Counsel invoked the terms of s. 27 of the Registered Land Act(Cap. 300) which provides that [s. 27 (b)] “the registration of a person as the proprietor of a lease shall vest in that person the leasehold interest described in the lease, together with all implied and expressed rights and privileges belonging or appurtenant thereto ……” Where such rights are acquired for valuable consideration, s. 28 of the Registered Land Act provides that these rights “shall not be liable to be defeated except as provided in this Act … and shall be held by the proprietor …. free from all other interests and claims whatsoever….’ These provisions, Mr. Kibatia urged, comprehensively defined the 1st defendant’s rights of ownership over the suit premises.

Counsel urged that the registration details of the 1st defendant’s certificate of lease, duly executed and sealed by the government’s Lands Registrar,  left no doubts as to the authenticity and validity of the title.  Section 37(1) of the Registered Land Act provides that: “Every document purporting to be signed by a Registrar shall, in all proceedings, be presumed to have been so signed until the contrary is proved.”

Counsel urged that the plaintiff had presented no document nearly so weighty and so valid, to dislodge the credibility of the 1st defendant’s case; the plaintiff was only relying on a share certificate issued by the 2nd defendant-company to prove his ownership.  Counsel cited the case, Micheal Githinji Kamotho v. Nicholas Mugo, Nbi Civ. Appeal No. 53 of 1995, in which the Court of Appeal held that a party could not resist a claim of ownership on the basis of a letter of allotment, when his adversary is the registered proprietor.  Similarly in Lilian Waithira Gachuki v. David Shikuku Mzee, Eldoret H. Ct Civ. Case No. 10 of 2003 it was held by Dulu, J that:

”Legally a letter of allotment is an intention of the Government to allocate land, [but] it is not a title; therefore a letter of allotment cannot be used to defeat [the] title of a person who has beeen registered as the proprietor of land.”

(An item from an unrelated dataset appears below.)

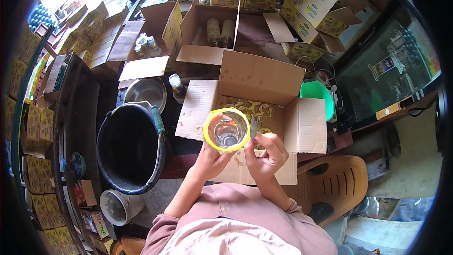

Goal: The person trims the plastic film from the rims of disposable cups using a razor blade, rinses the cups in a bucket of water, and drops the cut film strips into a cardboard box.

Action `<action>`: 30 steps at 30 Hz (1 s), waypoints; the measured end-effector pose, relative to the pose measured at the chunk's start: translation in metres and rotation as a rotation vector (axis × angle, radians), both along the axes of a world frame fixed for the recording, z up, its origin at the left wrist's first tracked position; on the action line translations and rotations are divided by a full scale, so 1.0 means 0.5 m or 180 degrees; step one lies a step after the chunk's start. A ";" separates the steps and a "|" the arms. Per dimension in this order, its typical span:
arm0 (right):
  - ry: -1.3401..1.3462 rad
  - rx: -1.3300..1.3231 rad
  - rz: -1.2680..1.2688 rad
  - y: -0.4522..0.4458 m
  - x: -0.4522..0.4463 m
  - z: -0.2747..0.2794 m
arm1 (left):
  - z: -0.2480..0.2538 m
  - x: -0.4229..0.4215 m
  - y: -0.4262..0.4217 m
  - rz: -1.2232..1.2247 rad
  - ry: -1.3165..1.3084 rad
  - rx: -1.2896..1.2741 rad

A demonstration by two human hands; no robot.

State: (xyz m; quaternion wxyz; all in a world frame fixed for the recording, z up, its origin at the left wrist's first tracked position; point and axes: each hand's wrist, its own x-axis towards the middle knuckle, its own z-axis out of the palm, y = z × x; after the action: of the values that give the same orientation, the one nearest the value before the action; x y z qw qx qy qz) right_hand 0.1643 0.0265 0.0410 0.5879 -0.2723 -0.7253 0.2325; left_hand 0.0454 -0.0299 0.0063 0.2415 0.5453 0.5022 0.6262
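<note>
My left hand [212,161] is wrapped round a clear plastic jar [228,131] with a yellow rim, and its open mouth faces up toward me. My right hand [267,157] pinches a small flat grey blade-like piece [254,126] at the right side of the rim. Whether the piece touches the rim I cannot tell. Under and beyond the jar stands an open cardboard box [259,78]. Yellow strips and scraps [257,111] lie inside it.
To the left stand a large black bucket [130,148], a metal bowl [146,92] and a can [176,84]. Further back, open cartons [205,30] hold jars and cans. On the right are a green basin [316,99], a brown chair [337,184] and a glass-fronted cabinet [391,75].
</note>
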 end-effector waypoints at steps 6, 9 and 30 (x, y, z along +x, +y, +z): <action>-0.0168 0.0323 -0.0231 0.013 0.000 0.006 | -0.006 -0.006 0.002 -0.0072 0.0147 -0.0139; -0.0237 0.0437 -0.0311 0.017 -0.004 0.006 | 0.003 -0.014 0.000 -0.0060 0.0560 -0.0142; -0.0357 0.0088 -0.0129 0.035 0.003 0.008 | -0.003 -0.037 -0.004 -0.0351 0.0628 -0.0423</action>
State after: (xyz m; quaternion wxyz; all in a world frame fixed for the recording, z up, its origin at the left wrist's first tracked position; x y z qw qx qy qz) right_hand 0.1659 0.0438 0.0449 0.5547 -0.2914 -0.7546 0.1949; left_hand 0.0270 -0.0318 0.0049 0.2606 0.6138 0.5332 0.5207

(c)Is 1st Defendant a Trespasser?

Counsel urged that the 1st defendant’s indicia of ownership showed him to be the legal owner of the suit land; he was not a trespasser.  He had, besides, come into possession and ownership after taking all the required steps: he ascertained from 2nd defendant that the company’s records showed Suleiman Gakuria, the vendor, to be the owner; he entered into a written, legally-binding sale agreement with the owner, with the approval of the 2nd defendant-company; he paid the entire consideration agreed upon; he paid the required transfer fees; and he ascertained that nobody else was in possession of the suit land, or had staked any claim to the same, at the time of sale and purchase of the same; he fenced the land, and constructed his residential premises thereon; he continued in possession, and with his works, without any injunctive orders being issued against him.

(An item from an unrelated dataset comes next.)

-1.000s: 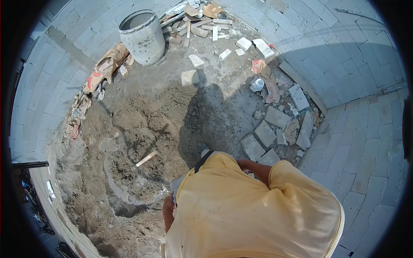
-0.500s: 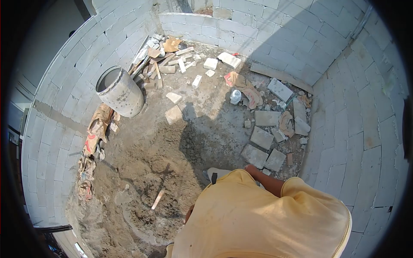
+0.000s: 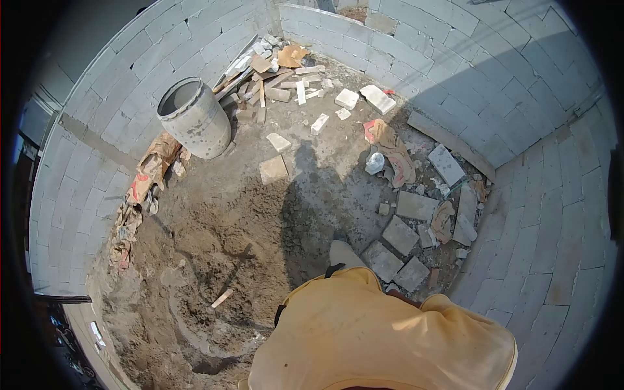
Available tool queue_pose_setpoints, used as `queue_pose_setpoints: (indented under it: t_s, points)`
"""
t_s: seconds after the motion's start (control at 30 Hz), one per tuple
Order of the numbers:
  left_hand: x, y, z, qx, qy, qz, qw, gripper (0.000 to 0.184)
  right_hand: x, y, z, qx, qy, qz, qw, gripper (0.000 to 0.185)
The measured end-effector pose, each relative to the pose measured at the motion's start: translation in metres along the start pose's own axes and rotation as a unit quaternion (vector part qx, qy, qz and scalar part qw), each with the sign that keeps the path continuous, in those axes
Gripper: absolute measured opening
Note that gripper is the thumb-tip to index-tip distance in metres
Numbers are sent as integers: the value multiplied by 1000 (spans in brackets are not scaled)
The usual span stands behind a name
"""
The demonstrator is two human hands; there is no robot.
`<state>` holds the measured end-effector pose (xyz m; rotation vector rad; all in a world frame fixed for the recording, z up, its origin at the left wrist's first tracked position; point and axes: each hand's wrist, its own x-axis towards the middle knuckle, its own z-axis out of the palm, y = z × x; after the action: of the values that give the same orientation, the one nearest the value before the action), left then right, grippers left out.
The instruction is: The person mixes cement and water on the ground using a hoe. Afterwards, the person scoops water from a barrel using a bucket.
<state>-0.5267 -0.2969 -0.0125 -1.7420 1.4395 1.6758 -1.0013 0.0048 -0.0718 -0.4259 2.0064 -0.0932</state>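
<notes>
Neither of my hands shows; my yellow shirt (image 3: 383, 331) fills the lower middle and hides them. A small part of my right forearm appears beside the shirt, near the broken blocks (image 3: 382, 261). A grey trouser leg (image 3: 344, 255) with a black strap sticks out above the shirt's collar side. Left of the shirt lies a mound of damp sand or mortar (image 3: 227, 221), with a short wooden handle (image 3: 222, 298) resting on it.
A stained grey barrel (image 3: 207, 127) stands by the left wall, with crumpled paper sacks (image 3: 155, 168) below it. Wood scraps (image 3: 279, 81) lie in the far corner. Blocks, rubble and a plastic bag (image 3: 375, 163) lie at the right. Pale block walls (image 3: 533, 221) surround the floor.
The view has tilted and shifted. My left hand, seen beside the shirt before, has gone out of sight, and my right hand and most of its forearm are now hidden.
</notes>
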Motion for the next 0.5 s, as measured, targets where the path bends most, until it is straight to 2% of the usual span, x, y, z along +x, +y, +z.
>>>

Counsel urged that 1st defendant could not have been a trespasser.  Halsbury’s Laws of England, 3rd ed. Vol. 38 (at p. 744) thus states the relevance of the possession question, in any claim in trespass:

“Trespass is an injury to a possessory right, and therefore the proper plaintiff in an action for trespass to land is the person who was, or who is deemed to have been, in possession at the time of the trespass.  The owner has no right to sue in trespass if any other person was lawfully in possession of the land at the time of the trespass, since mere right of property without possession is not sufficient to support the action.”

Counsel urged that even were the plaintiff to be the owner, which he is not, he could not sustain action in trespass; for in his own testimony, the day he was given a share certificate, he went away to the Rift Valley, and remained there.  So, counsel submitted, quite correctly, in the light of the evidence on record, “the plaintiff was never in possession of the suit premises.”

(d)The 2nd Defendant had Lien over all shares and was entitled to make a call on members for additional share-capital subscriptions

Learned counsel contested the claim by the plaintiff that once he got share certificates, the allocated land was his property which he could dispose of on his own, at will.  For the 2nd defendant-company, by virtue of the operative management regulations, had a lien over its shares.  The provision for lien is made in the First Schedule to the Companies act (Cap. 486. Laws of Kenya), clause 11:

“The company shall have a first and paramount lien on every share (not being a fully paid share) for all moneys (whether presently payable or not) called or payable at a fixed time in respect of that share, and the company shall also have a first and paramount lien on all shares (other than fully paid shares) standing registered in the name of a single person for all moneys presently payable by him or his estate to the company, but the directors may at any time declare any share to be wholly or in part exempt from the provisions of this regulation.  The company’s lien, if any, on a share shall extend to all dividends payable thereon.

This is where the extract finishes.